Technical information
- Licensing authority: FCC
- Facility ID: 58894
- Class: B
- ERP: 4,500 watts
- HAAT: 443 meters (1,453 ft)

Links
- Public license information: Public file; LMS;
- Website: klove.com

= KSLY =

KSLY (96.1 FM, "K-Love") is a non-commercial radio station that is licensed to San Luis Obispo, California. Owned by Educational Media Foundation, the station carries a contemporary Christian music format from the nationally syndicated K-Love network.

==History==

===Early years===
The station first signed on in December 1959 as KATY-FM, simulcasting then-sister station KATY. It adopted the call sign KUNA in 1973.

In January 1976, KSLY Broadcasting Company sold KUNA and AM counterpart KSLY to a Chicago-based group for $535,000. KUNA, which aired a beautiful music format, changed its call letters to KUNA-FM on January 15, 1979, then back to KUNA the following year.

===KSLY-FM===
In February 1984, KUNA switched call signs and formats with KSLY, which aired a top 40 format. The FM station, using new call letters KSLY-FM, adopted the branding "SLY 96-FM".

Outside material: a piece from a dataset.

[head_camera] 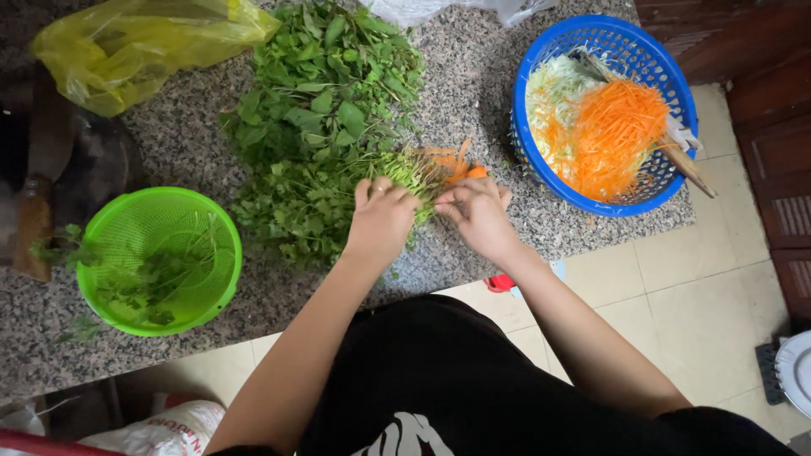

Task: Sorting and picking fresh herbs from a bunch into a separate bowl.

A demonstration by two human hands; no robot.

In September 2000, Mondosphere Broadcasting Inc. sold 11 stations throughout Central California, including KSLY-FM, plus a construction permit for a twelfth station, to Clear Channel Communications for $45 million. KSLY-FM dropped its longtime top 40 format in October 2005, flipping to country music and rebranding as "Cat Country 96.1".

In July 2007, KSLY-FM was one of 16 stations in California and Arizona that Clear Channel sold to El Dorado Broadcasters for $40 million.

On April 20, 2012, KSLY-FM dropped its Cat Country moniker and began simulcasting sister station KSNI-FM in Santa Maria. Both stations co-branded as "Sunny Country 102.5 & 96.1".

In May 2016, upon closing of KSNI-FM's sale to American General Media, KSLY-FM dropped its simulcast of Sunny Country and rebranded as "96.1 SLO Country". This format lasted only two months as the station went silent at the end of June.

On July 15, 2016, El Dorado Broadcasters sold KSLY-FM to Educational Media Foundation for $350,000; the transaction closed in October. EMF then flipped the station to its Christian adult contemporary-formatted K-Love network. KSLY-FM changed its callsign to simply KSLY on December 15, 2016.